Is the Kia Telluride more reliable than the Toyota Highlander?
No. The Highlander has a longer reliability track record and stronger resale value. The Telluride scores very well in initial-quality surveys and gives you a bigger third row and longer warranty, but Toyota's powertrains have proven dependable over 150,000 to 200,000 miles. If you keep cars a decade, the Highlander is the safer bet.
Which Highlander alternative has the most third-row space?
The Honda Pilot, Kia Telluride, and Hyundai Palisade all offer noticeably more third-row legroom and cargo space behind the third row than the Highlander, which has one of the tighter third rows in the class. The Highlander's third row is best treated as occasional-use for kids.

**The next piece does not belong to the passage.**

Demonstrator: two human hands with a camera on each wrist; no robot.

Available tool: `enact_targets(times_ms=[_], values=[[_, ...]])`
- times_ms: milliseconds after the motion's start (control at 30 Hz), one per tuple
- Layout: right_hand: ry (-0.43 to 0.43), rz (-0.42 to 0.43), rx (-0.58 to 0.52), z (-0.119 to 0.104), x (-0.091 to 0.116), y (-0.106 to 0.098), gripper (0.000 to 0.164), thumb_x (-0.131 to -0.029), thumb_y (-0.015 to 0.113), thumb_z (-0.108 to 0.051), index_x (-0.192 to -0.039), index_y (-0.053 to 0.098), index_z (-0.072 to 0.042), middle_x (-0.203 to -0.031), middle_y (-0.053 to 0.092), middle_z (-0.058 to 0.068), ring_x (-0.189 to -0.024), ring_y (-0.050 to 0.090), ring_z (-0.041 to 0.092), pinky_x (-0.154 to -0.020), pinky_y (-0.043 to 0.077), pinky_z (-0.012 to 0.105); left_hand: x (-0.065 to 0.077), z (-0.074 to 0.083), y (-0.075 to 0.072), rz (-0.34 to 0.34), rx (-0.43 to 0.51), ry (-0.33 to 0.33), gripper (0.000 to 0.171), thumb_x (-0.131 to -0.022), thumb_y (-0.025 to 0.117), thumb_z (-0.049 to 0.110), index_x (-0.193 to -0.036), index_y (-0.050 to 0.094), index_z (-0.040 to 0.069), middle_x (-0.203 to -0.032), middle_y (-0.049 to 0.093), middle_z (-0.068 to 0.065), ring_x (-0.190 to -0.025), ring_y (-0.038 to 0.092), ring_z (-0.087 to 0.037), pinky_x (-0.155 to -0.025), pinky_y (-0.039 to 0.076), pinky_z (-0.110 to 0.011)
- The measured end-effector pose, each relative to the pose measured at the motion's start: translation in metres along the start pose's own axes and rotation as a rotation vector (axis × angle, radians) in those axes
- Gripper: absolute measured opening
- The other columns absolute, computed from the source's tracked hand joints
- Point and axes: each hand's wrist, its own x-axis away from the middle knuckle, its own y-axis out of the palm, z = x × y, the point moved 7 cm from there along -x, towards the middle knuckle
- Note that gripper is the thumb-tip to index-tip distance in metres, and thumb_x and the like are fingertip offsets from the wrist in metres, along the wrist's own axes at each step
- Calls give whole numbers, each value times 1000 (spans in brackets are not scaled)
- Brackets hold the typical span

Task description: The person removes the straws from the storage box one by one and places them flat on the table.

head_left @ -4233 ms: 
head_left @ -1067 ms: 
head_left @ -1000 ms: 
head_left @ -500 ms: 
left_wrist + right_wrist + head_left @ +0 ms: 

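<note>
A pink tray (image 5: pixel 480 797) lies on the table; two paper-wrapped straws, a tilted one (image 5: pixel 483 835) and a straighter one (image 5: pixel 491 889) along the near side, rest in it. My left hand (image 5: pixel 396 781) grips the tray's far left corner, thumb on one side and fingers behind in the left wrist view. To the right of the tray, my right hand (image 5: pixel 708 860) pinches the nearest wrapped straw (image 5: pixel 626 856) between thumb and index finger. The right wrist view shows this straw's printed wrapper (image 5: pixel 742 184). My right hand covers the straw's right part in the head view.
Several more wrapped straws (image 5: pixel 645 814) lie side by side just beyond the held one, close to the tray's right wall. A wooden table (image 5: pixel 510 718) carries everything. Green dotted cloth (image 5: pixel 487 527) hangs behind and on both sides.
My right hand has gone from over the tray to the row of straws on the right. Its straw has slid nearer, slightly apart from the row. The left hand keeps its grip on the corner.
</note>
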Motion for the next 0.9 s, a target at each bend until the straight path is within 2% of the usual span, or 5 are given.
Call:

What Highlander competitor tows the most?
The Nissan Pathfinder and Ford Explorer lead at up to 6,000 pounds when properly equipped, versus 5,000 pounds for the Highlander. If you regularly tow a boat or camper, those two or a body-on-frame SUV are better suited than the Highlander.
Should I buy a Highlander Hybrid or a competitor?
If fuel economy is the priority, the Highlander Hybrid at around 35 mpg combined is hard to beat in this class. Most competitors lack a hybrid three-row option, though the Grand Highlander Hybrid and some Kia/Hyundai hybrids are closing the gap. For mileage, the Highlander Hybrid still leads.

⚡ TL;DR

The best Toyota Highlander competitors are the Kia Telluride and Hyundai Palisade (space and value), Honda Pilot (cargo), Mazda CX-90 (driving feel), Subaru Ascent (all-weather), and the Nissan Pathfinder and Ford Explorer (towing up to 6,000 lb). Each beats the Highlander somewhere. The Highlander beats all of them on resale, proven reliability, and the only 35-mpg hybrid three-row with a long track record. Pick the rival for a specific need; keep the Highlander if you plan to drive it into the ground.